- _WHAT YOU WILL DO_
Using the listing below, copy every line that mentions "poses".

[[ DATA BELOW open ]]

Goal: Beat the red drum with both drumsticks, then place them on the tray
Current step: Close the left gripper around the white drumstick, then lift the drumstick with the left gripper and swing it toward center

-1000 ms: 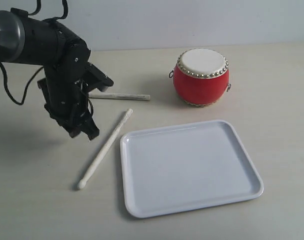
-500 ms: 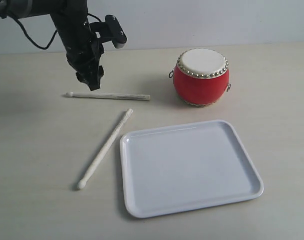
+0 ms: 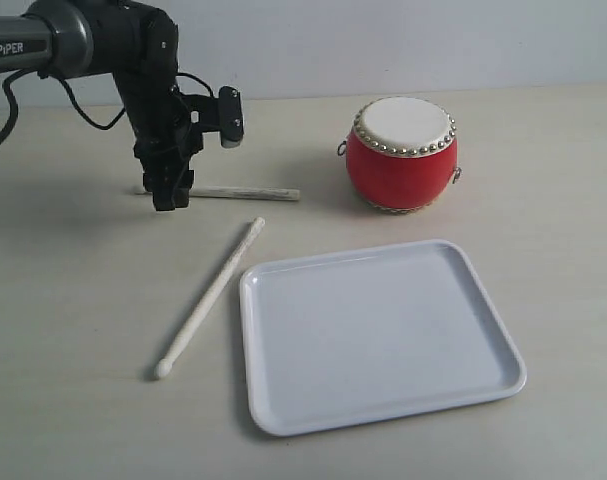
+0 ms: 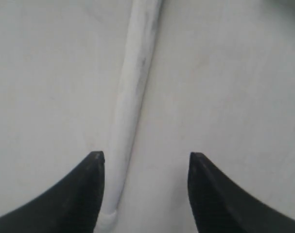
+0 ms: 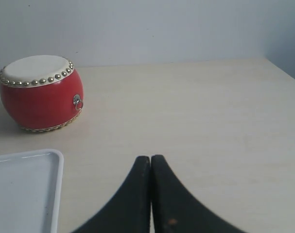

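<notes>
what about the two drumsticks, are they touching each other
Apart. The exterior view shows the slanted drumstick ending its blunt end short of the other drumstick, with a strip of bare table between them.

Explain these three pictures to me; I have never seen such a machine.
This is a robot with two arms, each ending in a two-fingered gripper. One picture comes from a camera off the arms, the other two from cameras on the wrists. On the table lie a red drum, a white tray, a near drumstick and a far drumstick. The left gripper is open around the far drumstick, not closed on it. The right gripper, seen only from its wrist, is shut on nothing.
</notes>
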Robot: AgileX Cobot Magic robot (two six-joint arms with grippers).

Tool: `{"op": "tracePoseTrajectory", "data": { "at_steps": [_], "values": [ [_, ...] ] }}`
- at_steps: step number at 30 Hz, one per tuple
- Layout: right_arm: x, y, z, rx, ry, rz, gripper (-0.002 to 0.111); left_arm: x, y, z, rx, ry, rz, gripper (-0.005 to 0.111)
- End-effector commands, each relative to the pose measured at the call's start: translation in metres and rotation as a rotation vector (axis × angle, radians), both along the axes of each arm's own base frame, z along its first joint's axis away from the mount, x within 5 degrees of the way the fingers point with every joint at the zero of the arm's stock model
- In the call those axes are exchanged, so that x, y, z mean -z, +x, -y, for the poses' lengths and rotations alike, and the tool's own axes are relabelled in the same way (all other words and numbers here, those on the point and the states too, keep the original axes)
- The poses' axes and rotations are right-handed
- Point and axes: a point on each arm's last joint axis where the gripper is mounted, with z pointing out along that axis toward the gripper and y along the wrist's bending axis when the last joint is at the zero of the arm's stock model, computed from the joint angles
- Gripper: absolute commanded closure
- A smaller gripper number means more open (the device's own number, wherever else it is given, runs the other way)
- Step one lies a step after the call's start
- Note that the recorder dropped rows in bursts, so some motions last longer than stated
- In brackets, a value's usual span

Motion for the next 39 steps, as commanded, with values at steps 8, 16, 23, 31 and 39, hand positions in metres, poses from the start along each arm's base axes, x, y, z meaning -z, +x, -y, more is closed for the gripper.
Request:
{"op": "tracePoseTrajectory", "data": {
  "at_steps": [8, 16, 23, 31, 39],
  "values": [
    [0.000, 0.000, 0.000, 0.002, 0.001, 0.009, 0.108, 0.017, 0.014, -0.004, 0.027, -0.036, 0.073, 0.055],
    [0.000, 0.000, 0.000, 0.002, 0.001, 0.009, 0.108, 0.017, 0.016, -0.003, 0.069, -0.032, 0.088, 0.055],
    [0.000, 0.000, 0.000, 0.002, 0.001, 0.009, 0.108, 0.031, 0.016, -0.003, 0.100, -0.017, 0.066, 0.058],
    [0.000, 0.000, 0.000, 0.002, -0.001, 0.009, 0.108, 0.036, 0.015, -0.003, 0.101, -0.013, 0.055, 0.103],
    [0.000, 0.000, 0.000, 0.002, -0.001, 0.009, 0.108, 0.020, 0.013, -0.004, 0.055, 0.002, 0.065, 0.107]
  ]
}}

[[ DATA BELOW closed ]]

- _THE COMPLETED TASK_
- In the call those axes are exchanged, so that x, y, z mean -z, +x, -y, for the poses' lengths and rotations alike, and the tool's own axes are relabelled in the same way (all other words and numbers here, those on the point and the states too, keep the original axes)
- The poses' axes and rotations are right-handed
Motion for the next 39 steps, as commanded, with values at steps 8, 16, 23, 31 and 39, hand positions in metres, poses from the start along each arm's base axes, x, y, z meaning -z, +x, -y, more is closed for the gripper.

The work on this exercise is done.